Still, she manages to be kind, gentle. You know what she does on her runs with Joel, you’re not blind or stupid. She has seen more violence than you can ever dream off, and you know she has killed. Not only infected.
You finally hum a reply when her nose bumps against the back of your head. One of her arms wound around your middle and she toys with the hem of your shirt. The worn fabric has hiked up around your waist, and every brush of her finger against your skin burns like fire. 
“I think this used to be one of mine.”
A scoff leaves you, even though it’s entirely true. The band logo has long since been washed away and there’s holes in it, but it reminds you of her. When you’re lucky, it smells just like she does and feels like something akin to one of her hugs. It’s the only thing that gets you through most nights when she’s gone. That and burying your head in her pillow until your head swims with her and the pillow suffocates you enough that you had to pull away for a proper breath of air.
Her fingers linger on the shirt. She doesn’t voice her thoughts, she so rarely does, but you would do just about anything to know what she’s thinking about. The silence stretches into minutes, maybe even hours, and you’re moments from sleep when she slips her hand from the hem of your shirt to your belly. Fingers trail mindless patterns and you wish you could stay in this moment until you die.

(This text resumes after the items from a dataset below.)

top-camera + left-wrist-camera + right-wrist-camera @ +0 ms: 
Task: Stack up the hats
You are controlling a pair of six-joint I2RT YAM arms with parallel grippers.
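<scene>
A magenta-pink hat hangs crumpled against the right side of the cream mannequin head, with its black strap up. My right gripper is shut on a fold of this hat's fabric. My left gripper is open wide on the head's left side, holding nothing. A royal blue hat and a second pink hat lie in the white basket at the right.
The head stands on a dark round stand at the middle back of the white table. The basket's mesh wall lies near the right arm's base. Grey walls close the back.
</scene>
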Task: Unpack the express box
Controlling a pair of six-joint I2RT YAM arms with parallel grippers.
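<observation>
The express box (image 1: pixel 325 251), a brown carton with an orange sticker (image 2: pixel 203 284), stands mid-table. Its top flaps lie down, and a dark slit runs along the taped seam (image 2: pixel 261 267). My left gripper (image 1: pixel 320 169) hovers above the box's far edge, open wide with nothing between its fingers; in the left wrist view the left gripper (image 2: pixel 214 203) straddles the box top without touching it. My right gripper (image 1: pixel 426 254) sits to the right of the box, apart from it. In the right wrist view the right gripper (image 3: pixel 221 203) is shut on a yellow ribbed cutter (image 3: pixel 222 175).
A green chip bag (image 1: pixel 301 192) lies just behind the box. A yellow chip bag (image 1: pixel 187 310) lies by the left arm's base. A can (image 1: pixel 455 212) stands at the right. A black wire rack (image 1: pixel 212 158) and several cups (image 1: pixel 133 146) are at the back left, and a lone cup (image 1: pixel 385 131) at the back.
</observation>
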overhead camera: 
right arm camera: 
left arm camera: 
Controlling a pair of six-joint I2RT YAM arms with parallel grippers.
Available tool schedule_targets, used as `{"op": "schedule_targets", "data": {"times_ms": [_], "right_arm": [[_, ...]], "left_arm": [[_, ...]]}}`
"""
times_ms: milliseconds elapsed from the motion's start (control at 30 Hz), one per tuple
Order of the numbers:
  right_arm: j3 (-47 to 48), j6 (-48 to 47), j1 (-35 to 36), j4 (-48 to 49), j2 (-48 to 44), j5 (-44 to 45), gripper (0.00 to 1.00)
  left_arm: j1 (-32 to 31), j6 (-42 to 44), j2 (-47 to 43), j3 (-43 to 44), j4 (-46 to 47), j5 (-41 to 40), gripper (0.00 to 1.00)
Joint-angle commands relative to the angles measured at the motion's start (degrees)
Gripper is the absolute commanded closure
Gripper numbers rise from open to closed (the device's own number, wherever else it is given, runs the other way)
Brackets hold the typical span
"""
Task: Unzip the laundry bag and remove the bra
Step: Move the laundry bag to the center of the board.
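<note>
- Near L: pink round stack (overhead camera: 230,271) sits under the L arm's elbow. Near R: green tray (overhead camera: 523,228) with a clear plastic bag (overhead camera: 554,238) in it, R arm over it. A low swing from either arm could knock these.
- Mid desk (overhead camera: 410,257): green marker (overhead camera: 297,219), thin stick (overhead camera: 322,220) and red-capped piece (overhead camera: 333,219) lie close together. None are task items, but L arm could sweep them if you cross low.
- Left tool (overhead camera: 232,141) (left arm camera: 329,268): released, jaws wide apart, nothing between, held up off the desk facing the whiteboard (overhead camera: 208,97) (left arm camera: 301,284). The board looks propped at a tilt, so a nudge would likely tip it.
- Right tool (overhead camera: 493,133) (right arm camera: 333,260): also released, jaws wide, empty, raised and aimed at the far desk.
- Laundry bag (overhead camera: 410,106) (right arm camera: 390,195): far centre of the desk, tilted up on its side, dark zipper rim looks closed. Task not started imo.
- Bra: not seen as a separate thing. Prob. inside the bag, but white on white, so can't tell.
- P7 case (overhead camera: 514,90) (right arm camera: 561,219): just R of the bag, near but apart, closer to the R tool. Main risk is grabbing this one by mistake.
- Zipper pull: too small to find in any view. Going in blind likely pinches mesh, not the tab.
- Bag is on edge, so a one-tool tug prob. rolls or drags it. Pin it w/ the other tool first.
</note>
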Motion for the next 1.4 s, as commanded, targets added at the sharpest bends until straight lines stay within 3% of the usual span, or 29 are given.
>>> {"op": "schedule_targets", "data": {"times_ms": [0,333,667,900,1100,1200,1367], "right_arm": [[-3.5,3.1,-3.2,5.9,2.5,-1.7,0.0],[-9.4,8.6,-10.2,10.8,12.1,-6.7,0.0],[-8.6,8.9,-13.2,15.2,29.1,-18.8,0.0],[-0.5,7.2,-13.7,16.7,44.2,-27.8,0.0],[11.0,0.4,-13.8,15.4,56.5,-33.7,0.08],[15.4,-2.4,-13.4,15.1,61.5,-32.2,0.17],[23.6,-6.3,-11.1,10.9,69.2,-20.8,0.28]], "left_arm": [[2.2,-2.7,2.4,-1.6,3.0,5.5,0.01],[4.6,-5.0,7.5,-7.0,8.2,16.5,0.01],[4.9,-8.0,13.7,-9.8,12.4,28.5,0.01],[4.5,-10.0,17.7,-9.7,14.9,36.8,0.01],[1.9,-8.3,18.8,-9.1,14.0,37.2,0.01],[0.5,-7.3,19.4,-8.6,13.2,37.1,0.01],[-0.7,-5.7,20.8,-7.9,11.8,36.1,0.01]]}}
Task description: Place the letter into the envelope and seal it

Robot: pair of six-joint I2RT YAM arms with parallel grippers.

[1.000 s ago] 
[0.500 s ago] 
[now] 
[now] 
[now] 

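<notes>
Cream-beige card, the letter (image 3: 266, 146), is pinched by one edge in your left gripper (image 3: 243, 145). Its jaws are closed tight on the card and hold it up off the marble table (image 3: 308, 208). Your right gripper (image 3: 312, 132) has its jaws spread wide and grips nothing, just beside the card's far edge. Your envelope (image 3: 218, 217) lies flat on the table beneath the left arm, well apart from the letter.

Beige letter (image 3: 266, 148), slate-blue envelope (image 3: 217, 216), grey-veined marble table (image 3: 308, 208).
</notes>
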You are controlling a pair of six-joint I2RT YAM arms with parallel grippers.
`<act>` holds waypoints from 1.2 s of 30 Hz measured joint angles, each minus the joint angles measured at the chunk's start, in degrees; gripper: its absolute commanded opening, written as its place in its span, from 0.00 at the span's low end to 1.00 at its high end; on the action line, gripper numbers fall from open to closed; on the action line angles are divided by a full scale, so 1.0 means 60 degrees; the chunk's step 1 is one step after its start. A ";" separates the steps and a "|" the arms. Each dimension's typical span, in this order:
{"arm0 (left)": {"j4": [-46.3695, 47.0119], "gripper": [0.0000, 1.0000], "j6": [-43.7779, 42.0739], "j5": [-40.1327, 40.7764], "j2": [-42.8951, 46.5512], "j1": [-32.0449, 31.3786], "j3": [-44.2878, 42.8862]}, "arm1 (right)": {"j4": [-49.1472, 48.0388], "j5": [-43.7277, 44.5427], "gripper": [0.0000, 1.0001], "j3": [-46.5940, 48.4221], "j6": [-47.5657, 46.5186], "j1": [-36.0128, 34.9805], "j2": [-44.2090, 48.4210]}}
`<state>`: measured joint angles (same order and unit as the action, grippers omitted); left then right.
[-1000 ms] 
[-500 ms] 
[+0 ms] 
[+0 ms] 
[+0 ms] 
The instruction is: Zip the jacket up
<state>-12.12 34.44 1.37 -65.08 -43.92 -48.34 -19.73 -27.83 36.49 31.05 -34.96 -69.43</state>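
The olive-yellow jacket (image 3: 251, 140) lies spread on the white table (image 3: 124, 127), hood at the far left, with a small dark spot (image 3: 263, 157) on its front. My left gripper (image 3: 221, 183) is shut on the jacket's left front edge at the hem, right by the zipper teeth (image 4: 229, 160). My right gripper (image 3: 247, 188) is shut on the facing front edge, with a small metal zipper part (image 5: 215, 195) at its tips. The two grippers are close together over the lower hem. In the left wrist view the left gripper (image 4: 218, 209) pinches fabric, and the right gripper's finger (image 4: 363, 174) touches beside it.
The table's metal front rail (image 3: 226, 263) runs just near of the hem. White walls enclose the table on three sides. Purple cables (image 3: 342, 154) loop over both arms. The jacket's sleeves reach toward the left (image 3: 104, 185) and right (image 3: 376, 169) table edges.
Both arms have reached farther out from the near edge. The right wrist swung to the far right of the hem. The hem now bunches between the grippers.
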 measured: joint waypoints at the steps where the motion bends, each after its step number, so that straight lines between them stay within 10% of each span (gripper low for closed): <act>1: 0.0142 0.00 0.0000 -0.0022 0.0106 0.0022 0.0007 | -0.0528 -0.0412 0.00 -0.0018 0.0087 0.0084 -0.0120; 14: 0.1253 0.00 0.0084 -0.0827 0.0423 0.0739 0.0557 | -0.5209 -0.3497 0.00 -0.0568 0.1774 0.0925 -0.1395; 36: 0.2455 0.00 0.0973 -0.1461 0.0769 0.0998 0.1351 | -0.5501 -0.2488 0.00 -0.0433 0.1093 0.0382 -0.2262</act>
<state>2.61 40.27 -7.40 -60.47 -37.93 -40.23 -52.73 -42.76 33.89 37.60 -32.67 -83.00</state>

Tess moves lower, but so slowly she could chalk it up to your imagination if you asked. A thumb brushes just below your belly button and she nudges you with her other arm until you raise your head and allow her to slip it beneath you. When you settle against her bicep, she’s suddenly so close it feels as if you might morph into her.
“How was the run?” You ask, finally, and your voice sounds too loud in the quiet of the room. The entire building is asleep and one too loud noise could very well wake your next door neighbors. It could result in a complaint, but it rarely does. People have more urgent things to worry about than loud voices in the night. 
“It was fine, sweetheart”, she murmurs, and her lips brush the back of your neck. It sends a shiver down your spine and warmth to the pit of your core, and you can practically feel her smirk against your skin. “I’ve told you not to worry about it.”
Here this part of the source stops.